An Unusual Case of Cerebral Venous Sinus Thrombosis With Negative D-dimer Mimicking Giant Cell Arteritis

Cerebral venous sinus thrombosis (CVST) is a rare, potentially life-threatening condition that presents with variable symptoms such as headache, visual disturbance, and seizures, often mimicking an arterial stroke or intracranial lesion. Diagnosis can be challenging, and delays may result in severe outcomes. Although an elevated D-dimer may suggest CVST, a negative result does not exclude it. We report a rare case of extensive CVST initially treated as giant cell arteritis (GCA) due to unilateral temporal headache, elevated CRP, and a negative D-dimer. A 62-year-old man presented with acute left jaw pain progressing to a left-sided headache. He was initially treated for sinusitis but later developed temporal pain without scalp tenderness or visual disturbance. Referred for suspected GCA, he was started on high-dose prednisolone. CT imaging suggested possible left sigmoid sinus thrombosis, and although his D-dimer was negative, a CT venogram confirmed extensive thrombosis involving the left transverse, sigmoid, and internal jugular veins, with partial extension into the superior sagittal sinus.
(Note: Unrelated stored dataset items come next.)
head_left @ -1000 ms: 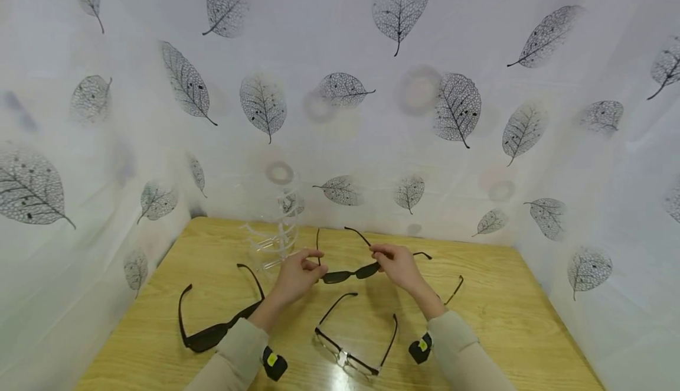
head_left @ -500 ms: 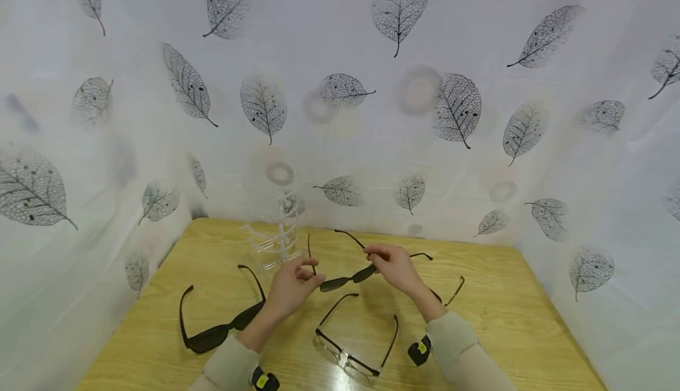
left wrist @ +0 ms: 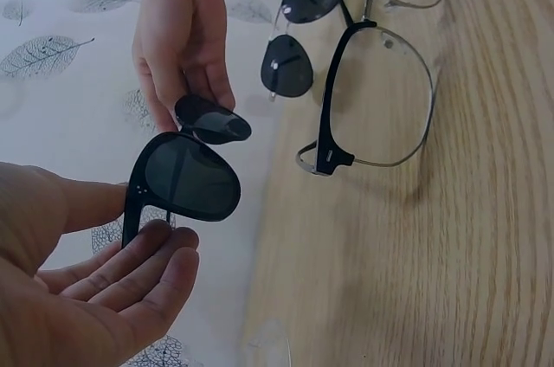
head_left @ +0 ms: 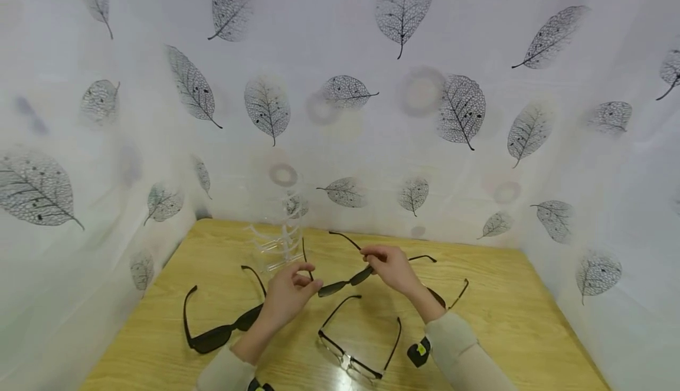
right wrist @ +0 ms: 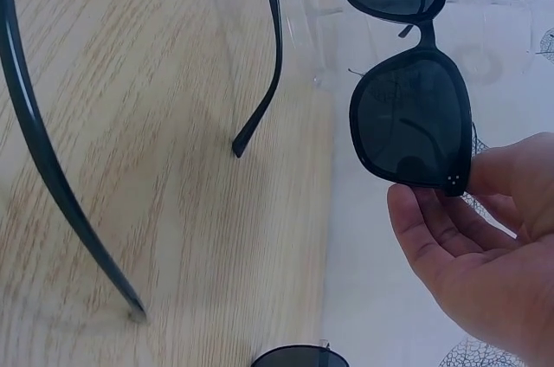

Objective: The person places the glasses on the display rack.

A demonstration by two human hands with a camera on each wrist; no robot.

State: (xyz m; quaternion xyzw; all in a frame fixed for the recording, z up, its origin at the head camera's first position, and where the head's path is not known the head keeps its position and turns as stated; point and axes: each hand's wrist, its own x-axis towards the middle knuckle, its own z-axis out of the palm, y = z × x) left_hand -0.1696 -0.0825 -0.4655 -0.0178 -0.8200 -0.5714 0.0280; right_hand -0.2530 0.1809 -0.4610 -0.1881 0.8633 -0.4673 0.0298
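Observation:
Black sunglasses [head_left: 332, 289] hang above the table between my two hands, lenses toward me and temples spread toward the back. My right hand [head_left: 393, 270] pinches them at the right hinge corner. At the opposite hinge, my left hand [head_left: 287, 296] has its thumb on the frame [left wrist: 192, 178] and fingers behind the temple. In the right wrist view, dark lenses [right wrist: 409, 120] show beside the right fingertips. Just behind the left hand stands a clear rack [head_left: 287, 243], faint against the curtain.
Larger black sunglasses [head_left: 212, 339] lie open at left. Half-rim eyeglasses [head_left: 366, 371] lie open at the front middle. Another dark-lensed pair [head_left: 437, 297] is partly hidden by my right forearm. A leaf-print curtain [head_left: 361, 137] walls the wooden table [head_left: 494, 320].
The sunglasses have shifted left and toward me, their left side tilting lower. My left hand has moved left and slightly nearer; the right hand has moved slightly left, keeping its pinch.

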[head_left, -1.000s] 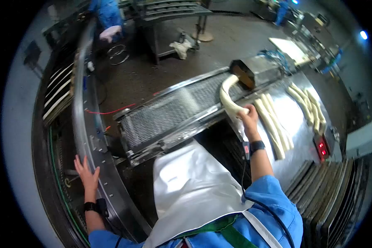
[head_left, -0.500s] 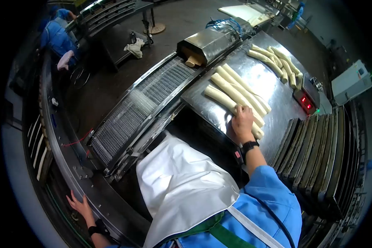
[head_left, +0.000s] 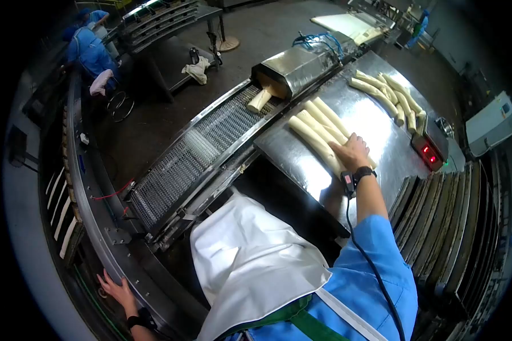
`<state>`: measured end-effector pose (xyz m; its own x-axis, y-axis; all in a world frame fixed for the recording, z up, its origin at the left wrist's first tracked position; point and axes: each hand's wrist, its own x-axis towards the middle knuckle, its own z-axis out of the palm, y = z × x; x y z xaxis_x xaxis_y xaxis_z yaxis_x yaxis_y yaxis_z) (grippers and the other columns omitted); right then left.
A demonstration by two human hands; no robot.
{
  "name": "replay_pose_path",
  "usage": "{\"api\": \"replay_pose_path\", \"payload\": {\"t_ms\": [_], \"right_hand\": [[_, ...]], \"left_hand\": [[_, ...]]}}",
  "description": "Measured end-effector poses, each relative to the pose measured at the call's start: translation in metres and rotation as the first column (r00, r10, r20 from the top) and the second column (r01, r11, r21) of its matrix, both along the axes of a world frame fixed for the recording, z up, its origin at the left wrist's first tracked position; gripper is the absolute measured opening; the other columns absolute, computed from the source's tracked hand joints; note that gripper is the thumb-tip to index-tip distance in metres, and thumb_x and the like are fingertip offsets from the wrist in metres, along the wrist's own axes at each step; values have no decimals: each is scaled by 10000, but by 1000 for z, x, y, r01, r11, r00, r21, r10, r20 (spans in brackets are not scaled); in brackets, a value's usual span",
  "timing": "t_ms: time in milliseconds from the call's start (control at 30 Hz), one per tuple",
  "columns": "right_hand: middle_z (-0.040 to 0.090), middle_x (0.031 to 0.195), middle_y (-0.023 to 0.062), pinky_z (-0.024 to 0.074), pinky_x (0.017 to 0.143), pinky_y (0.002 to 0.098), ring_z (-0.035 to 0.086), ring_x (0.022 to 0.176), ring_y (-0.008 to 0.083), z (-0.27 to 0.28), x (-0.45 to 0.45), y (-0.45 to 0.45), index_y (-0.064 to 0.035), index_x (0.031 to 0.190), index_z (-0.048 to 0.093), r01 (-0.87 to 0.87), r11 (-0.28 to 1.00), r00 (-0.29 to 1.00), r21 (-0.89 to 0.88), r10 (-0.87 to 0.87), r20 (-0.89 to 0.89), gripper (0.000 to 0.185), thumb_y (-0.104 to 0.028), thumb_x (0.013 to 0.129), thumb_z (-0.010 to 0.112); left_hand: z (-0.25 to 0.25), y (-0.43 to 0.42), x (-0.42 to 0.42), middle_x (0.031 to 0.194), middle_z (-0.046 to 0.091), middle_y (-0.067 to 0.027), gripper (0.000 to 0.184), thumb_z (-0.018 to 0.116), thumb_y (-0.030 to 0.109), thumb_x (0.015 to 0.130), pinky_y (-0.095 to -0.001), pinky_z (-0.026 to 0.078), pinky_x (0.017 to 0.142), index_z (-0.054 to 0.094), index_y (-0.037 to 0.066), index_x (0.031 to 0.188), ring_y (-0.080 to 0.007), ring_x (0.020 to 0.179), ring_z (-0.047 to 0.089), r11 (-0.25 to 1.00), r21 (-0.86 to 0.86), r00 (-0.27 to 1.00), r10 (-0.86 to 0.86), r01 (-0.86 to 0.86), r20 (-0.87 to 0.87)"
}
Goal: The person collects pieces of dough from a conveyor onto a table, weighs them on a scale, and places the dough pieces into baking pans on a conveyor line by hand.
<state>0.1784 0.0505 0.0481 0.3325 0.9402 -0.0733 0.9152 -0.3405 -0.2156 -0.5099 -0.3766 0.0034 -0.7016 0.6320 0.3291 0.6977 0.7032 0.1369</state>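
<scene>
My right hand [head_left: 354, 152] reaches over the near end of a group of pale dough rolls [head_left: 316, 138] lying side by side on the steel table [head_left: 290, 165]. Its thumb and fingers grip across the rolls, and part of what they hold is hidden under the palm. At the lower left, my left hand [head_left: 118, 291] is open with its fingers spread, beside the curved metal rail [head_left: 111, 250]. Nothing is in it. Another dough roll [head_left: 260, 100] lies on the mesh conveyor [head_left: 193, 145] at the mouth of the metal housing [head_left: 296, 68].
More dough rolls [head_left: 389, 96] lie in a heap at the table's far right, beside a scale with a red display [head_left: 429, 153]. Stacked trays [head_left: 438, 216] stand to my right. Co-workers in blue [head_left: 91, 54] are at the upper left; another person [head_left: 418, 29] is far right.
My right hand has shifted across the rolls, which now lie closer together. The roll on the conveyor has come further out of the housing. My left hand stays by the rail.
</scene>
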Motion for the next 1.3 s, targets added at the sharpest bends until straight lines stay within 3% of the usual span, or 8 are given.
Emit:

Thrombophilia screening revealed a positive lupus anticoagulant, and long-term anticoagulation with warfarin was initiated. This case highlights the need to consider CVST alongside GCA in patients over 50 presenting with temporal headache and jaw pain. A negative D-dimer does not rule out CVST, and a significant thrombus burden may exist despite negative results. Elevated CRP levels can occur in CVST and may be associated with a poorer prognosis, while testing for acquired thrombophilia can help determine the appropriate duration of anticoagulation in unprovoked cases.

• Publication year

  2025

• Venue

  Cureus

• Publication date

  2025-11-01

• Fields of study

  Medicine

• Identifiers
  DOI 10.7759/cureus.96298PMID 41211275PMCID 12594037
• External record

  Open on Semantic Scholar

• Source metadata

  Semantic Scholar, PubMed

• No claims are published for this paper.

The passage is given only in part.